The payment processor first verifies the request and then returns the response directly to the server. This way, the website has all of the necessary information to process the payment, further eliminating the need for leaving the context of the checkout page.
Meanwhile, the Payment Handler API results in a whole new ecosystem, allowing a web-based payment application to act as a payment method and integrate itself into merchant websites, courtesy of the standard Payment Request API.
Wallet apps such as Google Pay can be built on top of the Web Payments APIs. There are different ways an existing payment app can integrate with the Payment Request API. As Google explains, one of the options is to implement the Payment Handler API by adding a service worker to their existing payment experience.
The future of e-commerce with Google Chrome
‘Delegation’ feature in the Payment Handler API allows a payment app to provide all the information requested by the merchant such as shipping and contact information. Previously, the same information used to always come from the browser.

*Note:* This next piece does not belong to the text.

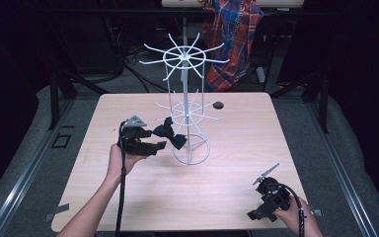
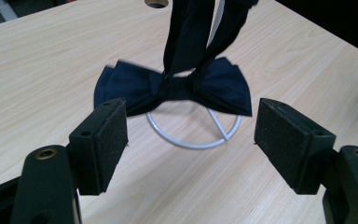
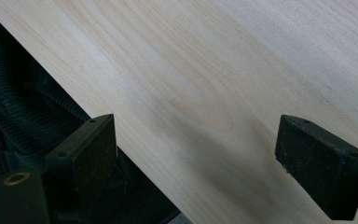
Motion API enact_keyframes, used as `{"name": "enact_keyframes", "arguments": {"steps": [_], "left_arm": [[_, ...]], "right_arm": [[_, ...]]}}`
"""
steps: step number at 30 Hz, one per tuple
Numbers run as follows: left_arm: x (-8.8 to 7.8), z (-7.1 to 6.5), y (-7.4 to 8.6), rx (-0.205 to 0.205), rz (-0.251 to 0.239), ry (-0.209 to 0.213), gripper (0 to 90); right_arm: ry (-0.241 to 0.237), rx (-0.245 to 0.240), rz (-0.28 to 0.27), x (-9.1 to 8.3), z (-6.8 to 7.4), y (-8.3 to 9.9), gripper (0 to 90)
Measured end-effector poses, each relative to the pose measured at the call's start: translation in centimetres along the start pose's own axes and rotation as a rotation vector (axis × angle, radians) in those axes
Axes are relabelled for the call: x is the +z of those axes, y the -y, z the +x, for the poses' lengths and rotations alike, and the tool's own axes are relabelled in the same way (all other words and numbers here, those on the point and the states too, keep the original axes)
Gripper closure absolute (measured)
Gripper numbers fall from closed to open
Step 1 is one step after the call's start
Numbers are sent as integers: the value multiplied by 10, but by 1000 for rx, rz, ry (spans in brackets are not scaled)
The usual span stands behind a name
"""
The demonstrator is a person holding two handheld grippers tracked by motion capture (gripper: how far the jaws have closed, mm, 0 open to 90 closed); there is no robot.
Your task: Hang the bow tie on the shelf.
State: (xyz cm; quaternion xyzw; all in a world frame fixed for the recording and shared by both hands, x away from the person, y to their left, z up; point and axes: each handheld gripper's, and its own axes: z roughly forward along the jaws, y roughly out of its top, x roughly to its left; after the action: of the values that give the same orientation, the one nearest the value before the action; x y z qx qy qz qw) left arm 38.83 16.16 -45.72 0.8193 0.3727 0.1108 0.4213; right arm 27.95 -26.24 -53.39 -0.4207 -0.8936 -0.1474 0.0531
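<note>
A dark navy bow tie [image 1: 170, 134] hangs by its strap from a lower arm of the white wire rack [image 1: 184, 59], just above the rack's base ring [image 1: 191, 150]. My left gripper [image 1: 158, 139] is level with the tie on its left. In the left gripper view the bow tie [image 2: 177, 86] hangs just beyond the left gripper [image 2: 193, 135], whose jaws stand open with no pad touching it. My right gripper [image 1: 259, 202] rests low at the table's front right edge. The right gripper [image 3: 193, 149] is open with nothing but bare wood between its pads.
The rack stands mid-table on the light wooden table [image 1: 256, 138], with a small round hole [image 1: 218, 105] behind it. A plaid cloth [image 1: 234, 34] hangs beyond the far edge. Dark ribbed fabric [image 3: 18, 107] lies past the table edge in the right gripper view.
</note>
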Motion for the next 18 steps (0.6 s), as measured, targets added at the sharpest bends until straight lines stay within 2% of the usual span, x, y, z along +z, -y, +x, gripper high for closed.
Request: {"name": "enact_keyframes", "arguments": {"steps": [8,14,18], "left_arm": [[-11,5,9,4,18,-14,217],[-13,3,13,-2,69,-13,165],[-14,2,17,-7,114,-7,148]], "right_arm": [[-6,8,-12,0,1,0,123],[0,-2,1,-3,0,1,122],[-4,-1,-12,-2,1,1,123]]}}
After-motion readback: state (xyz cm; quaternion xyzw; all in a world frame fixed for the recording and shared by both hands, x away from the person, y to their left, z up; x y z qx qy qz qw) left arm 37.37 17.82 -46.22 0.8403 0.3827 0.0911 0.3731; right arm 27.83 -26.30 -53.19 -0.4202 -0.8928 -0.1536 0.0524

For now, Google wants Payment Handlers to have enough time to adapt to the future of hassle-free e-commerce via web browsers. What is a Payment Handler, you may ask? Well, a Payment Handler is a web application that handles a request for payment on behalf of the user.
Web apps must specify whether or not they handle shipping address and contact info. They can either specify if they support each of the payment options separately or specify if they support all of the payment options. Google says a full delegation of providing shipping address and payer’s contact information to Payment Handlers is the end picture.
According to a technical document seen by TheWindowsClub, Google is not making it mandatory for Payment Handlers to handle shipping/contact requirements anytime soon.
Chrome can straightaway jump to a payment handler. If the e-commerce website indicates support for a single payment method in Payment Request API, then the payment method must be identified with a URL. In a different scenario, the user must have at least one Payment Handler installed for the supported payment method.
In case the user has no payment handler installed for the payment method, the payment handler should be registered through just-in-time registration. When these conditions are satisfied, a user gesture and Chrome will trigger Payment Request and the browser will skip the sheet.
“Together, delegation and skip-the-sheet enable payment apps to more easily transition their existing flows to the Payment Handler API.”
A working prototype of the feature is behind the “Experimental Web Platform features” flag on Desktop. Google plans to implement the feature on all platforms except Android Webview since it says Payment handler API is not implemented for Android Webview.
One-click checkout to replace basic cards within Chrome
Chrome is eventually deprecating the support for the basic-card payment method, Google has confirmed. Google initially added the Payment Request API to Chrome in the form of basic-cards as an alternative to form-based credit card payments. With basic-cards, customers can select the credit cards stored in the browser to make faster payments. Google says it is freezing feature development on Chrome’s built-in basic card support, except bug fixes.
In addition to Chrome, the Payment Request API is also compatible with the new Chromium-based Microsoft Edge. Meanwhile, the feature is currently in development in Firefox and Safari browsers.